Ao ouvir isto Sérgio levantou-se para ir embora.

_ Espera, espera, eu explico. De fato, desta forma que falei não dá para levar a sério. Sérgio voltou e decidiu ouvir mais.

_ O senhor tem vários cursos, gestão pública entre outros.

_ É a necessidade de se colocar no mercado. Preciso estar o mais qualificado possível.

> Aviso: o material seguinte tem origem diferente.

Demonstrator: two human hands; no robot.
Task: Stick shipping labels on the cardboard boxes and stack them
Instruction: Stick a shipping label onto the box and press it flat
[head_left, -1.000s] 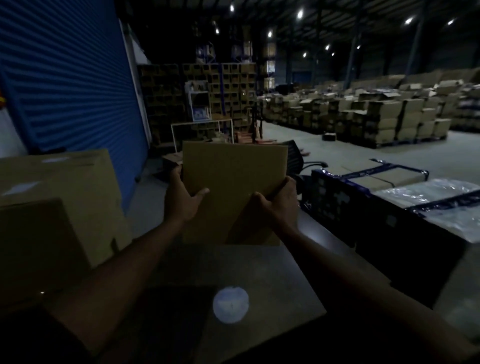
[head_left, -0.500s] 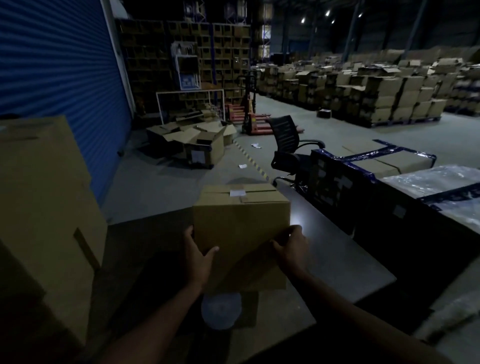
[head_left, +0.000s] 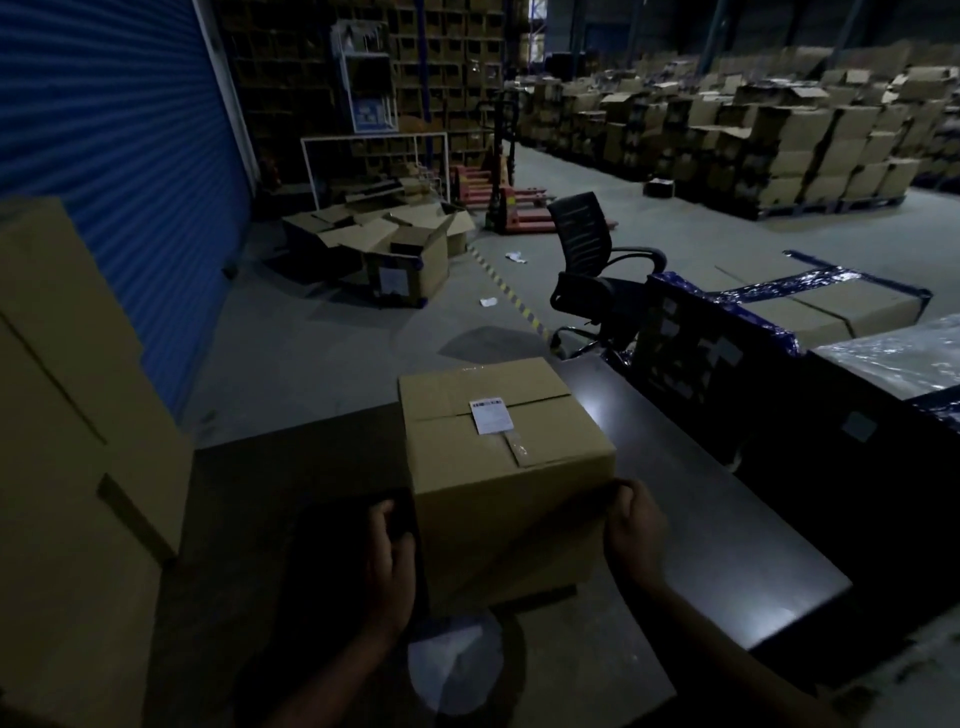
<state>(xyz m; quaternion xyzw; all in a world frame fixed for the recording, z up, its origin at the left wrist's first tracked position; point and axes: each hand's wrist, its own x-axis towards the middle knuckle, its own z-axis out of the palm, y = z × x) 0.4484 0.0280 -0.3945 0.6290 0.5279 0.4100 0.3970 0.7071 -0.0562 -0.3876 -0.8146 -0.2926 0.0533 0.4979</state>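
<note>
Box tipped down since the earlier frame: the cardboard box (head_left: 506, 467) now sits flat on the dark bench (head_left: 727, 530), shipping label (head_left: 491, 415) facing up.
The left hand (head_left: 387, 556) lies beside its near-left side with curled fingers, contact unclear; the right hand (head_left: 636, 530) curls at its near-right edge.

Print on the shipping label (head_left: 490, 415) beyond the hands is too small to read. The left hand (head_left: 388, 558) lies in deep shadow; its fingertip contact with the cardboard box (head_left: 506, 483) cannot be determined. The large carton (head_left: 67, 467) left of that hand is cut off by the frame edge.
</note>
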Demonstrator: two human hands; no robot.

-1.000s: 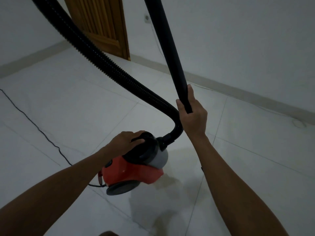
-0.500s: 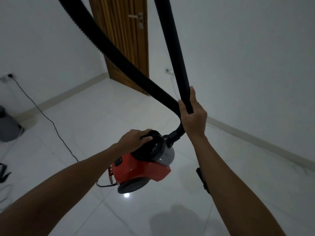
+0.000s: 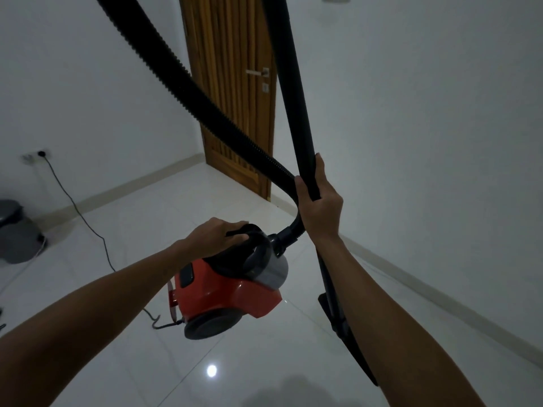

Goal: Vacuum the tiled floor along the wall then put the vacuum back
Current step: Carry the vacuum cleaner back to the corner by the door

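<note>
My left hand (image 3: 217,235) gripped the vacuum (image 3: 232,286) by its top handle, seemingly clear of the floor (image 3: 141,218) | right hand (image 3: 318,207) wrapped the rigid wand (image 3: 289,92) | body probably heavy, hose (image 3: 188,80) floppy

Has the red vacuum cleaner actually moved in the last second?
Cannot tell. The left hand grips the red vacuum cleaner, but the camera swung too: the wooden door and wall socket only now show.
</note>
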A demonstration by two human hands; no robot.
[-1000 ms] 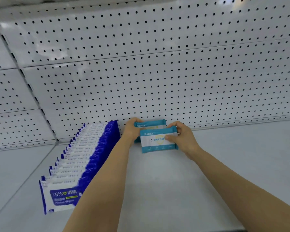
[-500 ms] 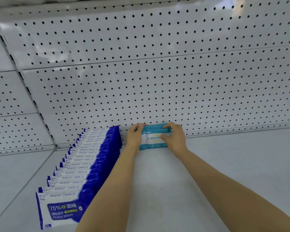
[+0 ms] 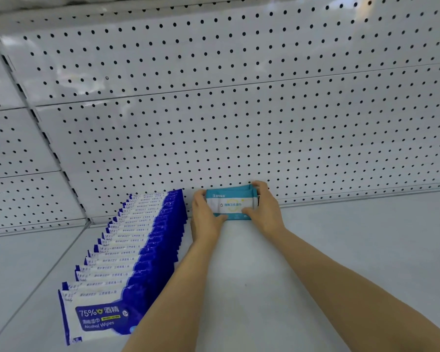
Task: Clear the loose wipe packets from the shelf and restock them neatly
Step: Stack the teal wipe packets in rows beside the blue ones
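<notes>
Left hand (image 3: 205, 215) and right hand (image 3: 263, 208) grip teal wipe packets (image 3: 230, 203), now pressed together upright against the shelf's pegboard (image 3: 239, 123), beside a row (image 3: 137, 250) labelled "75% Alcohol Wipes".

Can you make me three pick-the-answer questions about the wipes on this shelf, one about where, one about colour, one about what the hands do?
1. Where are the teal packets?
A. against the pegboard back wall
B. at the shelf's front edge
C. on top of the blue row

2. What colour edges the long row of packets?
A. red
B. dark blue
C. green

3. What are the hands doing?
A. hanging idle
B. pointing up
C. holding the teal packets from both sides

Answers: 1 A, they stand at the wall's foot. 2 B, blue borders show. 3 C, left hand and right hand grip either end.
</notes>
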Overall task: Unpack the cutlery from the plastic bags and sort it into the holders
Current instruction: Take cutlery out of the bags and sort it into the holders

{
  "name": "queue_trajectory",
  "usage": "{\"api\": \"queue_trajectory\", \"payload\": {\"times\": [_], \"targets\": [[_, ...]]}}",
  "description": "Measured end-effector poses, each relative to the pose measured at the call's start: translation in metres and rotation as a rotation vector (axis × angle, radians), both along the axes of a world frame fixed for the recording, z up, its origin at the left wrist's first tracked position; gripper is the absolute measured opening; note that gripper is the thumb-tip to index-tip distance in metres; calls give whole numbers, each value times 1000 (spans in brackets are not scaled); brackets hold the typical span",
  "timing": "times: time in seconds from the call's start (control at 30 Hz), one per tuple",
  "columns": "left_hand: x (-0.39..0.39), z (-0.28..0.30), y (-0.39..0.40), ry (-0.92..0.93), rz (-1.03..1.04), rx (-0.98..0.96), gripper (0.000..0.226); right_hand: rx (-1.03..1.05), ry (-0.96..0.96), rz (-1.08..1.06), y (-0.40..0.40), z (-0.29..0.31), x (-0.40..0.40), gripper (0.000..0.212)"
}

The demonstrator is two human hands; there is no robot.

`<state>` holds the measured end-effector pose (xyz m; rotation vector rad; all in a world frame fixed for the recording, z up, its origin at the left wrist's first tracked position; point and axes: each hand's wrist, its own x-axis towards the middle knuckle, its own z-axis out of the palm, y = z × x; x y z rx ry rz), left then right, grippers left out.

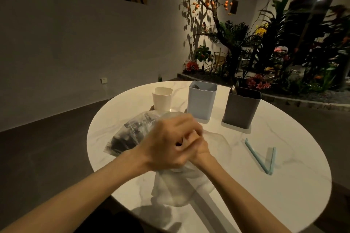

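While both hands are meeting over the middle of the round white bench [284,157], the plastic bag [130,134] is lying with its long axis running from the hands out toward ten o'clock, its closed bottom end pointing that way. It is clear and crinkled, and dark cutlery is showing through it as a blurred black mass; single pieces cannot be told apart. The left hand [166,143] is curling over the bag's near end, its grip closing on the gathered plastic. The right hand [198,149] is tucking in under the left, fingers bent against it, apparently pinching the same plastic, though most of that grip is hidden. More loose clear plastic [170,191] is spreading on the bench toward six o'clock below the wrists.

At twelve o'clock from the hands three holders are standing upright in a row: a cream holder [162,101] at eleven, a light blue holder [201,100] at twelve, and a grey holder [241,108] at one, with a utensil tip peeking above the grey one's rim. At three o'clock a pale blue clip [261,157] is lying open in a V.
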<state>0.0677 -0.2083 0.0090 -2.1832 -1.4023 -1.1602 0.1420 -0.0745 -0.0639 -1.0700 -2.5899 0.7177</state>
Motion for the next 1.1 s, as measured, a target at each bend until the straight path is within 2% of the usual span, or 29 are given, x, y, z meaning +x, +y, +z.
{"api": "queue_trajectory", "payload": {"times": [0.07,0.13,0.23,0.33,0.43,0.53,0.63,0.77,0.83,0.97,1.1], "targets": [[6,-4,8,124,17,-269,14,-53,41,16,-2,-3,4,33],[-3,-14,26,202,262,-463,13,-70,41,-31,2,-3,1,30],[-29,-25,43,372,563,-555,27,60,-104,-37,0,4,-3,31],[-44,-24,48,453,596,-578,57,39,-108,-5,2,4,6,28],[-50,-23,49,419,595,-699,76,-18,-70,21,8,3,11,27],[-57,-26,50,279,589,-778,89,-52,-41,57,15,4,10,32],[-59,-28,50,193,606,-745,86,-60,-48,90,17,-1,8,31],[-54,-29,47,169,612,-694,84,60,-223,94,9,-8,4,41],[-54,-29,44,182,601,-699,82,68,-245,82,9,-10,1,40],[-59,-32,38,126,584,-708,88,33,-237,93,7,-6,-2,39],[-61,-29,33,21,578,-687,93,-66,-111,95,13,12,-4,32]]}}
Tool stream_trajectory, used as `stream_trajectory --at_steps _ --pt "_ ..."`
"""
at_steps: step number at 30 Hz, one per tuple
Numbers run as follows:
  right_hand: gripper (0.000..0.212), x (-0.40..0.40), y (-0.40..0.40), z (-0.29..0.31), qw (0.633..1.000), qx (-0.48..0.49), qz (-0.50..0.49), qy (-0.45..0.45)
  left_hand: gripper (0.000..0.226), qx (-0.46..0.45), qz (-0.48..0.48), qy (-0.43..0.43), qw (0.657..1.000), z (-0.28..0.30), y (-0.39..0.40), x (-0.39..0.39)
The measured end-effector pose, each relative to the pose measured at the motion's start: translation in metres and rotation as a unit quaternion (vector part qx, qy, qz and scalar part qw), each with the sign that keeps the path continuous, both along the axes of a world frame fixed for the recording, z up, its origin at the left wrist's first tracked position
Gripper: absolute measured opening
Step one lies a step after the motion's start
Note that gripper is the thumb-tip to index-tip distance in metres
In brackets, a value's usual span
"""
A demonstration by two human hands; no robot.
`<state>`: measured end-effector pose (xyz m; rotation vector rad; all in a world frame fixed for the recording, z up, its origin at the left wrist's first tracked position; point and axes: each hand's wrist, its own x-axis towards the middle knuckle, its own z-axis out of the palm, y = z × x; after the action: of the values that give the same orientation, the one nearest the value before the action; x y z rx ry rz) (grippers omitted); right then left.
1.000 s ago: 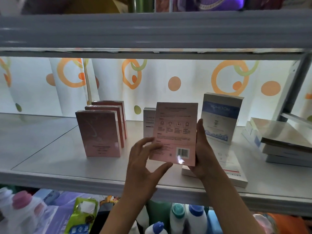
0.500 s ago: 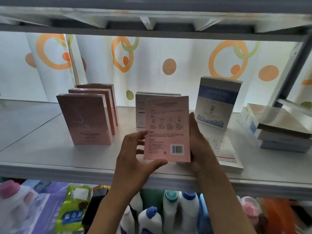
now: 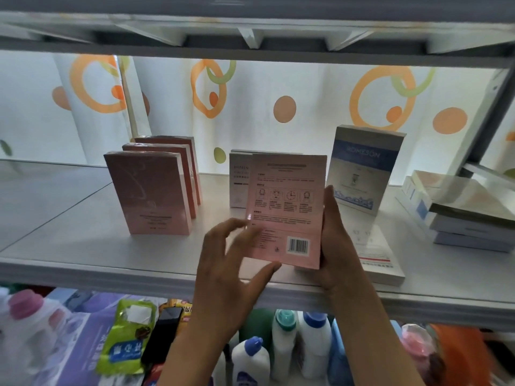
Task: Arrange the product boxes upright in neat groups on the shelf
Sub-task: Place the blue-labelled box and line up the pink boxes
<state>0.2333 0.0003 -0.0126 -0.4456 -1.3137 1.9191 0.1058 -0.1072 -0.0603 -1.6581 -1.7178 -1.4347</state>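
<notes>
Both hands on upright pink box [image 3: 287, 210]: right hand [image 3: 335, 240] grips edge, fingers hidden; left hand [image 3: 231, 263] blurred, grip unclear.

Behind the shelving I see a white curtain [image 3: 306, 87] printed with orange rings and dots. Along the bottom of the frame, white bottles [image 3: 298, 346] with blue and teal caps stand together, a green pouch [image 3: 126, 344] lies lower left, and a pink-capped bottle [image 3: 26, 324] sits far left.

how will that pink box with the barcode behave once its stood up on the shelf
The pink box looks stiff, its faces flat in the right hand. Thin and tall, it would probably tip easily. Its glossy wrap may be slippery.
</notes>
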Motion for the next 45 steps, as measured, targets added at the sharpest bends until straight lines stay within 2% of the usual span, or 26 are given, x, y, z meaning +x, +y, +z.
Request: stream_trajectory --at_steps 2,4,6,8,10,17,22,25,30,32,34,37,40,45 --pt "0.070 0.000 -0.007 -0.001 0.999 -0.006 0.013 0.038 0.051 0.002 0.003 0.067 0.998 0.004 -0.007 0.006" --pt "0.075 -0.005 -0.015 0.001 0.998 0.013 0.024 0.057 0.052 -0.034 0.007 0.070 0.997 0.010 -0.014 0.010" --pt "0.077 -0.016 -0.022 0.004 0.997 0.041 0.034 0.058 0.056 -0.070 -0.019 0.007 0.997 0.017 -0.022 0.011" --pt "0.065 -0.028 -0.029 0.011 0.997 0.068 0.016 0.040 0.060 -0.085 -0.070 -0.088 0.990 0.025 -0.026 0.010" --pt "0.053 -0.040 -0.038 0.017 0.997 0.071 -0.014 0.017 0.064 -0.061 -0.098 -0.160 0.980 0.029 -0.027 0.004" --pt "0.040 -0.065 -0.073 0.023 0.990 0.141 -0.016 -0.011 0.056 0.030 -0.113 -0.311 0.943 0.030 -0.047 -0.019" --pt "0.027 -0.078 -0.085 0.025 0.976 0.216 0.020 -0.025 0.041 0.069 -0.112 -0.392 0.911 0.030 -0.068 -0.034" --pt "0.025 -0.091 -0.085 0.021 0.959 0.282 0.009 -0.020 0.043 0.116 -0.096 -0.423 0.894 0.033 -0.073 -0.046" --pt "0.035 -0.119 -0.089 0.011 0.930 0.350 -0.095 -0.061 0.035 0.150 -0.025 -0.469 0.870 0.033 -0.073 -0.065" --pt "0.049 -0.124 -0.091 0.010 0.932 0.327 -0.119 -0.103 0.038 0.162 -0.002 -0.474 0.865 0.034 -0.077 -0.074" --pt "0.054 -0.128 -0.091 0.007 0.946 0.292 -0.089 -0.107 0.044 0.167 -0.010 -0.450 0.877 0.033 -0.079 -0.084" --pt "0.039 -0.133 -0.089 -0.001 0.951 0.291 -0.049 -0.092 0.039 0.154 -0.010 -0.384 0.910 0.028 -0.083 -0.098" --pt "0.035 -0.137 -0.085 -0.007 0.939 0.314 -0.089 -0.110 0.040 0.105 0.032 -0.348 0.931 0.022 -0.081 -0.117" --pt "0.033 -0.146 -0.079 -0.022 0.922 0.331 -0.157 -0.127 0.024 0.065 0.087 -0.351 0.930 0.021 -0.076 -0.136"
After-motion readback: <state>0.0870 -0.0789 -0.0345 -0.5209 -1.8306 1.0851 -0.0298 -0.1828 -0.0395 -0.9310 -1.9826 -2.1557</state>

_ Certo, certo. Bom, há um Grupo que está selecionando pessoas para serem potenciais candidatos a presidência da República, mas não para essa eleição e sim a próxima. Enquanto não chega o candidato aprovado nesta etapa vai aprender ajudando outros gestores já eleitos. Entendeu?

_ Entendi.

Valter ia começar a falar quando seu telefone tocou. Ele atendeu, conversou rapidamente e já desligou.

_ Sérgio, houve um imprevisto e vou ter que me retirar, a sua entrevista vai continuar com outro colega que estava num ônibus que quebrou, mas já conseguiu resolver. Ele me mandou mensagem e vai te encontrar no Cartório da rua do Paço.

O candidato a candidato da República estranhou tudo aquilo, mas seguiu a orientação do tal Valter. Virou a primeira esquina a esquerda depois virou à direita e seguiu reto por quatro ruas. O cartório de imóveis estava a sua direita. Entrou e voltou a ligar para a agência afim de saber quem é o próximo entrevistador. A moça informou onde ele estava.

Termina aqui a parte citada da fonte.